++++ Data for the task ++++
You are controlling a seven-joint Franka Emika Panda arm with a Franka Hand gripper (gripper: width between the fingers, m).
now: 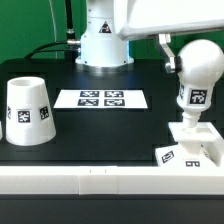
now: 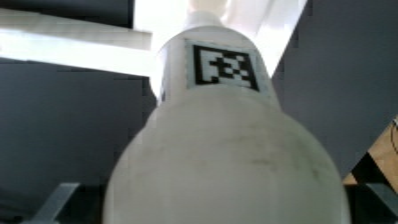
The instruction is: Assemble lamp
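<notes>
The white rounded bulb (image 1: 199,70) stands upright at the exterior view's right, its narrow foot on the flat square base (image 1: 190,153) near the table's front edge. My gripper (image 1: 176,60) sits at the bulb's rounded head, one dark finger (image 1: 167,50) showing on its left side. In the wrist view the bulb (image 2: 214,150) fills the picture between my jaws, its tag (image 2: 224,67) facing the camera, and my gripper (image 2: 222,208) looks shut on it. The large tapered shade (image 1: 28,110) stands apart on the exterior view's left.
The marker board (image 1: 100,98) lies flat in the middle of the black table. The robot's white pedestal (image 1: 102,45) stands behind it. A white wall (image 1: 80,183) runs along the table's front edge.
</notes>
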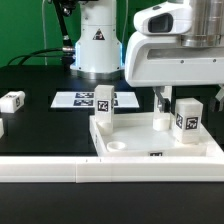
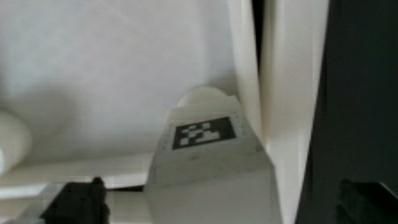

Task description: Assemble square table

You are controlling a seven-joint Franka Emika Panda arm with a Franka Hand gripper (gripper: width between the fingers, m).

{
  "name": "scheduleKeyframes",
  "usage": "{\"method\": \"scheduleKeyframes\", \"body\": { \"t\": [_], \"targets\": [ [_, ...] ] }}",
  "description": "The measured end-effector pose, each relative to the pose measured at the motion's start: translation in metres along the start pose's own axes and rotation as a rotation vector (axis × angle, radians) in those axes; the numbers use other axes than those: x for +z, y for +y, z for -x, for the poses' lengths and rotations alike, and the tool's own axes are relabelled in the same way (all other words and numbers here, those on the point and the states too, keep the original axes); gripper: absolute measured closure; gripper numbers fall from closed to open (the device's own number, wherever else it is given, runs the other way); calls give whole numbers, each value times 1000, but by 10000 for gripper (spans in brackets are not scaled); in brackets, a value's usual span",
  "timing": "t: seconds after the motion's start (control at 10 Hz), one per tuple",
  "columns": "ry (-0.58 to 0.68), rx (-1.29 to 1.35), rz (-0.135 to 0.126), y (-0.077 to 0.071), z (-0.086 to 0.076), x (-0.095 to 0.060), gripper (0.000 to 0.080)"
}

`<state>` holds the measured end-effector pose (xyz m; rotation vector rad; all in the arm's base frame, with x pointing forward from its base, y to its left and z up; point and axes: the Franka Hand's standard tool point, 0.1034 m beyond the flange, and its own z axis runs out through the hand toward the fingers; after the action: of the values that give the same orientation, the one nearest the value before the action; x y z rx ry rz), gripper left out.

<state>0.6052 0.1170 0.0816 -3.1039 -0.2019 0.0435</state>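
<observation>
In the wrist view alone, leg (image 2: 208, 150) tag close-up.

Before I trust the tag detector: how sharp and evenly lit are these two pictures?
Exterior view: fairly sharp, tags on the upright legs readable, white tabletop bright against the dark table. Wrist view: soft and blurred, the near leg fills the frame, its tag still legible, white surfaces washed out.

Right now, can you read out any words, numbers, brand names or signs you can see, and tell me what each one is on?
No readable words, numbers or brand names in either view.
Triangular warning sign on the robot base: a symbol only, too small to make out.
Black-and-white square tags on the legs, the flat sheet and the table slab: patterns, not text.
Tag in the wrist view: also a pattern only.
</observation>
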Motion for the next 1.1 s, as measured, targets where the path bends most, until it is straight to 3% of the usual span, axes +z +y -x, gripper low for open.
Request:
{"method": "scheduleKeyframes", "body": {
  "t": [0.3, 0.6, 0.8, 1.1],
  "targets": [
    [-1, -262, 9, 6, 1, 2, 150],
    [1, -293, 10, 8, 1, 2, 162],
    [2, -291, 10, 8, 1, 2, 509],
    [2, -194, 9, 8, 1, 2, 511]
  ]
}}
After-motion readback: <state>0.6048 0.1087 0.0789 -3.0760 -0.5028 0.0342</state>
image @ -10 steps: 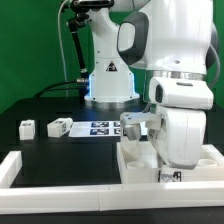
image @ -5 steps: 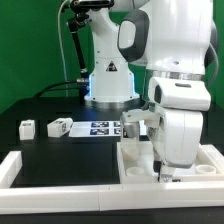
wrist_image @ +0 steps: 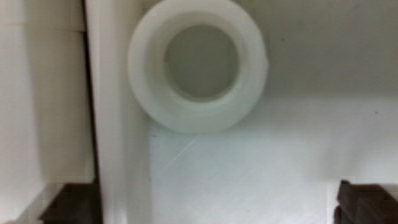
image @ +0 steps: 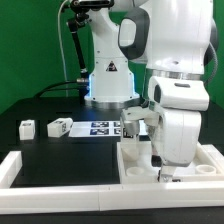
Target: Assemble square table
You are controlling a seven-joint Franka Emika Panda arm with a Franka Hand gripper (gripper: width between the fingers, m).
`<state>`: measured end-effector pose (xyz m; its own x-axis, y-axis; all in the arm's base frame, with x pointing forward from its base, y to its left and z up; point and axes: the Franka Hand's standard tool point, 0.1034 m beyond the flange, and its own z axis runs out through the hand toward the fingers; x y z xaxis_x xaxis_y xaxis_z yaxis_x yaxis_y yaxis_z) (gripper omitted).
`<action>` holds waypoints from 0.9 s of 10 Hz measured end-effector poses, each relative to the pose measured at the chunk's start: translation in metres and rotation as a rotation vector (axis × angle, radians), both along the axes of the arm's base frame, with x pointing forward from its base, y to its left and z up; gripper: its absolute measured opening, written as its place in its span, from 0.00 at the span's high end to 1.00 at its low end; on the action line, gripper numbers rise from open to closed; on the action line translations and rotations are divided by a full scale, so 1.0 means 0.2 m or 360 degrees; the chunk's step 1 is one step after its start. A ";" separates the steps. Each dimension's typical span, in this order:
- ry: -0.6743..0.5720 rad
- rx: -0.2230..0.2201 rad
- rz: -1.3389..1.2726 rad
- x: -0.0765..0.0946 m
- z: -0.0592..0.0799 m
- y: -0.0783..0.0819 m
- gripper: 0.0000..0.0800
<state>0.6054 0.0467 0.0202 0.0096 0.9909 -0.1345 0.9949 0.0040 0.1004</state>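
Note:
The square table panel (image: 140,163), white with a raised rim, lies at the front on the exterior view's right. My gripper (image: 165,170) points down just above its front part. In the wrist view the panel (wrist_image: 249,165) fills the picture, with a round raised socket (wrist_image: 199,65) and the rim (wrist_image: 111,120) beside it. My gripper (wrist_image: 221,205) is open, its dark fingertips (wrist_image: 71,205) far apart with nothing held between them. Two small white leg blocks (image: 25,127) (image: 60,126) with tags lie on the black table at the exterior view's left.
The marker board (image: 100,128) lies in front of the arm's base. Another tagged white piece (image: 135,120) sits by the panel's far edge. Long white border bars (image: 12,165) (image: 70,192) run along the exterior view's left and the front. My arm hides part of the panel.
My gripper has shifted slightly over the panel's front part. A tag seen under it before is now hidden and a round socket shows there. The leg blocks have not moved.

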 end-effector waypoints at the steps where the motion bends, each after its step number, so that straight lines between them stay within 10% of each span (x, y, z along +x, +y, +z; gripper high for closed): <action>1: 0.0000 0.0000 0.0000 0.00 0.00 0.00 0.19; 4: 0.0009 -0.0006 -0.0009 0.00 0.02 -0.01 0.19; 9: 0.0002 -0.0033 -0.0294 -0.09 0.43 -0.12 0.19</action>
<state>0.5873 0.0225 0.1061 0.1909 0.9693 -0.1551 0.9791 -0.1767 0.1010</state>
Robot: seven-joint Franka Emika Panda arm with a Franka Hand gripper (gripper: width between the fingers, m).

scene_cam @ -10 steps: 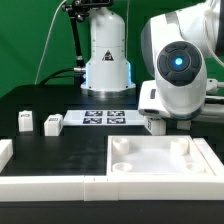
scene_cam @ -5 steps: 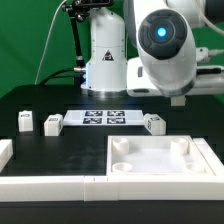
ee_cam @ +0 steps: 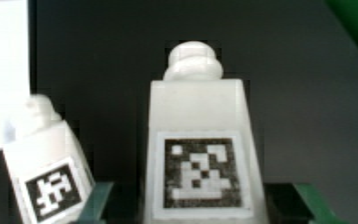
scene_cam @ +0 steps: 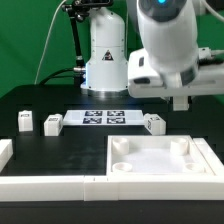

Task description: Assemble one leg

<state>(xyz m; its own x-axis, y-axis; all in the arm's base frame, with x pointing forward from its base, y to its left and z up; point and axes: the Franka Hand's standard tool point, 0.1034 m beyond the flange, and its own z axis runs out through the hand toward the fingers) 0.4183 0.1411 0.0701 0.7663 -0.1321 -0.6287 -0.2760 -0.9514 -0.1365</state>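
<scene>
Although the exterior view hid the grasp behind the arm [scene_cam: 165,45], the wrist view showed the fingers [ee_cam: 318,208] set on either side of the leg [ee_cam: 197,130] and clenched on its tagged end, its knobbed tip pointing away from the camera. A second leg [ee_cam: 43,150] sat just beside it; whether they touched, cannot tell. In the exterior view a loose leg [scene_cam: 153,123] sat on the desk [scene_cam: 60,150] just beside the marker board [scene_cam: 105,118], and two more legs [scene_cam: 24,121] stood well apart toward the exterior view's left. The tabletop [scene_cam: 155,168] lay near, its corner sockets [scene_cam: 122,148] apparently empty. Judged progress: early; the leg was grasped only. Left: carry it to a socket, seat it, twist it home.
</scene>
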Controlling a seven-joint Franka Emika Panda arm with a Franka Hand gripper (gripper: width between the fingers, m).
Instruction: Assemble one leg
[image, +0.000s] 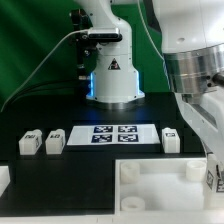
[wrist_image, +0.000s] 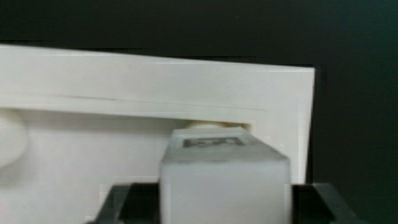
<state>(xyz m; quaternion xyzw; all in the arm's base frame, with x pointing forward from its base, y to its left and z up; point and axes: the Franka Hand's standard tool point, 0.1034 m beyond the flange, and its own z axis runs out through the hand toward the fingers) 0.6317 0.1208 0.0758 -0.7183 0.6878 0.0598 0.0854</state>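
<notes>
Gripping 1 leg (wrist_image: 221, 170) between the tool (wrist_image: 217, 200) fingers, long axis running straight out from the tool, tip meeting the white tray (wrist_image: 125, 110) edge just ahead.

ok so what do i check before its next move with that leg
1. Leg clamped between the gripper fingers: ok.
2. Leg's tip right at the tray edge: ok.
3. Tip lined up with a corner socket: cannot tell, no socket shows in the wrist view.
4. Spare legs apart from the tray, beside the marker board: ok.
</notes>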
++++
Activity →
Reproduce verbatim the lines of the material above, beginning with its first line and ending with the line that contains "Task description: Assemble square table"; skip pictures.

Output of the exercise →
You are controlling a seven-joint Franka Emika Panda arm with a Franka Hand gripper (gripper: width between the fingers, m).
now: 
now: 
The instruction is: Assemble lamp
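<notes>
The white rounded bulb (image 1: 199,70) stands upright at the exterior view's right, its narrow foot on the flat square base (image 1: 190,153) near the table's front edge. My gripper (image 1: 176,60) sits at the bulb's rounded head, one dark finger (image 1: 167,50) showing on its left side. In the wrist view the bulb (image 2: 214,150) fills the picture between my jaws, its tag (image 2: 224,67) facing the camera, and my gripper (image 2: 222,208) looks shut on it. The large tapered shade (image 1: 28,110) stands apart on the exterior view's left.
The marker board (image 1: 100,98) lies flat in the middle of the black table. The robot's white pedestal (image 1: 102,45) stands behind it. A white wall (image 1: 80,183) runs along the table's front edge.
</notes>
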
Task description: Assemble square table

This completes the requested output.